ABOUT THIS EXERCISE - Since only part of the material below is wanted, output exactly the lines from the one with "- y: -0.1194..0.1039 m" up to and including the one with "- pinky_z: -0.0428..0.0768".

- - - - - - -

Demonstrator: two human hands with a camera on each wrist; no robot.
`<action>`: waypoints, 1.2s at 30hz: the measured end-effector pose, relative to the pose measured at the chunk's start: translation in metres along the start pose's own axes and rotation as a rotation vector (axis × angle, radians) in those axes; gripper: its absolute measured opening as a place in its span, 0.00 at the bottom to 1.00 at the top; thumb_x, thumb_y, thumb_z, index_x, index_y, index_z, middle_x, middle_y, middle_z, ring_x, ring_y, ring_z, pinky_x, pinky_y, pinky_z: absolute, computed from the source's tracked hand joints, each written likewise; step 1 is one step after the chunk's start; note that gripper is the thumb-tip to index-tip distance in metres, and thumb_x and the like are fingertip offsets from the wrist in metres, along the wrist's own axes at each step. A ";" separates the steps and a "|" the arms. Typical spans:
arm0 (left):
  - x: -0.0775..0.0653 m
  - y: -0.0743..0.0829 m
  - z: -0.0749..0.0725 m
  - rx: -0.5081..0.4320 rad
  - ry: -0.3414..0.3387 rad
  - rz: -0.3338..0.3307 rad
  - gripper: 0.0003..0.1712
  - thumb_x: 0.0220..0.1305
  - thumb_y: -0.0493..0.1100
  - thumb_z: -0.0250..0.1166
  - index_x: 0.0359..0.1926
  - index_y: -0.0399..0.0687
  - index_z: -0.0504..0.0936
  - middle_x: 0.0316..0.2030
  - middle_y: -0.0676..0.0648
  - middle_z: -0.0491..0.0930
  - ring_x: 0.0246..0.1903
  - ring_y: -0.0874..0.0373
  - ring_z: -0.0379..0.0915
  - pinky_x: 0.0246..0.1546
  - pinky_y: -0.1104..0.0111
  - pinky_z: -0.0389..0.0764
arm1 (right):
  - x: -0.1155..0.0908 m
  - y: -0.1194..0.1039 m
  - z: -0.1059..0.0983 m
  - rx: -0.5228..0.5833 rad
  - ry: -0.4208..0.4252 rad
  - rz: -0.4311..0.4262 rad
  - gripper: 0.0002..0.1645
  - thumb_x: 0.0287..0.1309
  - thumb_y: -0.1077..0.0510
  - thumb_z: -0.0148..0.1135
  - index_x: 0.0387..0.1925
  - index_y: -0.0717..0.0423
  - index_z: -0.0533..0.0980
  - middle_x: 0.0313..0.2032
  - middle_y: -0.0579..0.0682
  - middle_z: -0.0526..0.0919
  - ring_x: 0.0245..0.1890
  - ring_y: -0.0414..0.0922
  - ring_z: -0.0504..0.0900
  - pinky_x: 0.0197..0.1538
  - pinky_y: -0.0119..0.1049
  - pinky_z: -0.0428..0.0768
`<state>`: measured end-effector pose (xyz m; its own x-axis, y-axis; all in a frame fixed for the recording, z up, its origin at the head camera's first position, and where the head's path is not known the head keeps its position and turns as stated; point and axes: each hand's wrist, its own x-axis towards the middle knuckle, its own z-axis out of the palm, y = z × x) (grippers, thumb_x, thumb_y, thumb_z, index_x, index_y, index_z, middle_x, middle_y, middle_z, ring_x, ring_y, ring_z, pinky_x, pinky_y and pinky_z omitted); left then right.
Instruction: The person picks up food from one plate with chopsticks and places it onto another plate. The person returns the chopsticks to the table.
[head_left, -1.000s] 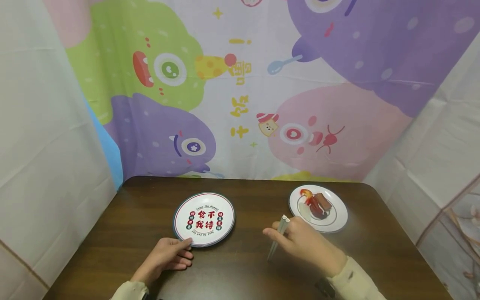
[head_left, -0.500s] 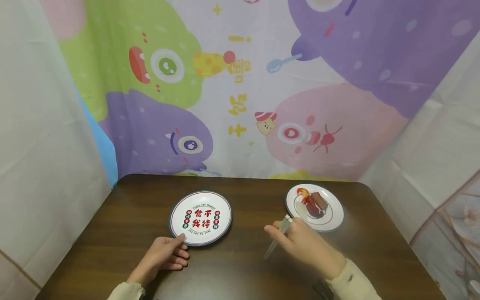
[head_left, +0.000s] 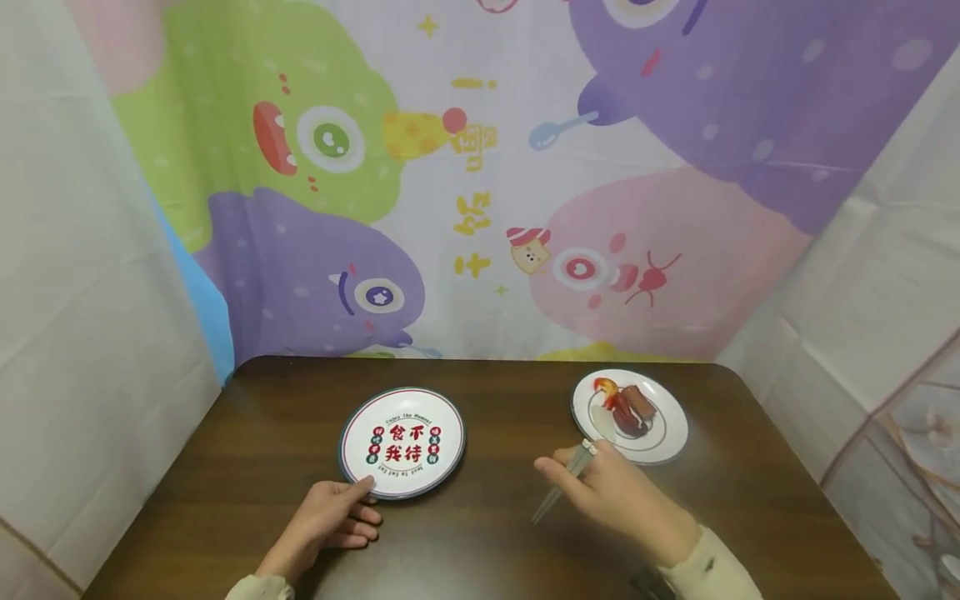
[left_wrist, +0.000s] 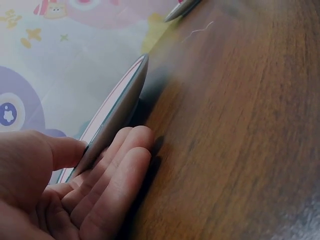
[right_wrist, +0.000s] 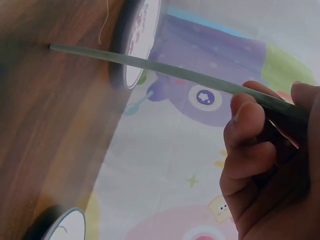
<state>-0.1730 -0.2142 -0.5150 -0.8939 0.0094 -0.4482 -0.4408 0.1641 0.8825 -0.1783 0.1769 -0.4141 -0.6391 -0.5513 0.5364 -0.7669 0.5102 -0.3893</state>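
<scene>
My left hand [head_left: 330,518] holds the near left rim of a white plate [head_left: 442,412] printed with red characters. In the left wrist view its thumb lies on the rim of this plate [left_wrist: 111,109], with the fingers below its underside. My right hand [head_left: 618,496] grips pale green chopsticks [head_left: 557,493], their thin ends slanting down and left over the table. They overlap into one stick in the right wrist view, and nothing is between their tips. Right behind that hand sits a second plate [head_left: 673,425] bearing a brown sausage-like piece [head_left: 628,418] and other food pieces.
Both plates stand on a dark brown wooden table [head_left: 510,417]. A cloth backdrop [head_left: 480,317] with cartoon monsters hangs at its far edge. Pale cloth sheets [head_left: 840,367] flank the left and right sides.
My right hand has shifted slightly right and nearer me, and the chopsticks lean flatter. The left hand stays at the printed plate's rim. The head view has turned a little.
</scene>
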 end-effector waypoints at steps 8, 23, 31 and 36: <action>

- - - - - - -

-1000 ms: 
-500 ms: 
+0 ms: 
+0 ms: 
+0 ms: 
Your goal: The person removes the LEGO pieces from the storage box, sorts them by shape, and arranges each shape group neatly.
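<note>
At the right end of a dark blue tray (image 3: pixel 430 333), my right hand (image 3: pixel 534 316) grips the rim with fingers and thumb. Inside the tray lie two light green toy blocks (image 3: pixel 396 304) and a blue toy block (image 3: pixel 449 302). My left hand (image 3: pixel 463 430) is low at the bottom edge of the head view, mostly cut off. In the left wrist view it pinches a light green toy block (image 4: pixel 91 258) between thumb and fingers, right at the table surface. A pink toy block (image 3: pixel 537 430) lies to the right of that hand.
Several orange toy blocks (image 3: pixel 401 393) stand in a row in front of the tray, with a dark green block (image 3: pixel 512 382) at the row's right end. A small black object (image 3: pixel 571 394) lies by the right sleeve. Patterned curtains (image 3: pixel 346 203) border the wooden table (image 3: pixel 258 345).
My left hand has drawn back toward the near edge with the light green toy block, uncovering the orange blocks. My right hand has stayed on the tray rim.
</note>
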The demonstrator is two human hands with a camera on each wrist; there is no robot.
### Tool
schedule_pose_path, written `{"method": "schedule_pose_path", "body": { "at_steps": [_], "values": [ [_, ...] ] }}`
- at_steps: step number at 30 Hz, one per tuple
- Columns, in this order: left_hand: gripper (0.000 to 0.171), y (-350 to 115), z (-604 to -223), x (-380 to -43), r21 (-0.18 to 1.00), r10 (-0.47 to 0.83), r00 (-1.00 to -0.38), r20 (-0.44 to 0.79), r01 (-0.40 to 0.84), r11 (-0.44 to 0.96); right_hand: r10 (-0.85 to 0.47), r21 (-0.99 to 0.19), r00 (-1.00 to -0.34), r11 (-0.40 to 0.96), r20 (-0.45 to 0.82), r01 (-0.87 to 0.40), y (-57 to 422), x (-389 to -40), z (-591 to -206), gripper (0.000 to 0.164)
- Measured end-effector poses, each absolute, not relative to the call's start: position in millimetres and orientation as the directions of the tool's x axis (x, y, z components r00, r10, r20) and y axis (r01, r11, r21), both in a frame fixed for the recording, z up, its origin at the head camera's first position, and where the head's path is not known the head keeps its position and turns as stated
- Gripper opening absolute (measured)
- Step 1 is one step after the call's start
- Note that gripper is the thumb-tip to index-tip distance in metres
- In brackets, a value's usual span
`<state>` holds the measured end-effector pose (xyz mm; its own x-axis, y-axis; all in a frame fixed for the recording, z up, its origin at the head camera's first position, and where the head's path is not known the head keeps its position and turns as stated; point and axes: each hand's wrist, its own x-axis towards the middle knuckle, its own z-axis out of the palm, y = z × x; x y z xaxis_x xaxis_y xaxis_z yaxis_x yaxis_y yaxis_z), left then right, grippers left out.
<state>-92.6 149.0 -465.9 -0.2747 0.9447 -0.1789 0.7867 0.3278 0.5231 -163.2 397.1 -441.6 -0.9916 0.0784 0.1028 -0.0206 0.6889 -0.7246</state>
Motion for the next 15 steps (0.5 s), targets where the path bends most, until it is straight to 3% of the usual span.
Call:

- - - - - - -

RESULT OF THE EXERCISE -
  - y: -0.1194..0.1039 m
  - z: -0.1059..0.0983 m
  - rx: -0.5228..0.5833 rad
  - ry: -0.4208..0.4252 rad
  - rz: -0.4311..0.4262 rad
  - gripper: 0.0002..0.1645
  - thumb_x: 0.0287..0.1309
  - thumb_y: -0.1077..0.0510
  - thumb_z: -0.0148..0.1135
  - index_x: 0.0387..0.1925
  - index_y: -0.0717..0.0423
  - index_z: -0.0533..0.0980
  - middle_x: 0.0313..0.2032
  - middle_y: -0.0579..0.0682
  - middle_z: -0.0526..0.0919
  - ring_x: 0.0245..0.1890
  - ring_y: -0.0414..0.0922
  - ring_z: -0.0504..0.0900
  - pinky_x: 0.0197..0.1538
  - pinky_y: -0.0119..0.1049
  - pinky_z: -0.0428..0.0768

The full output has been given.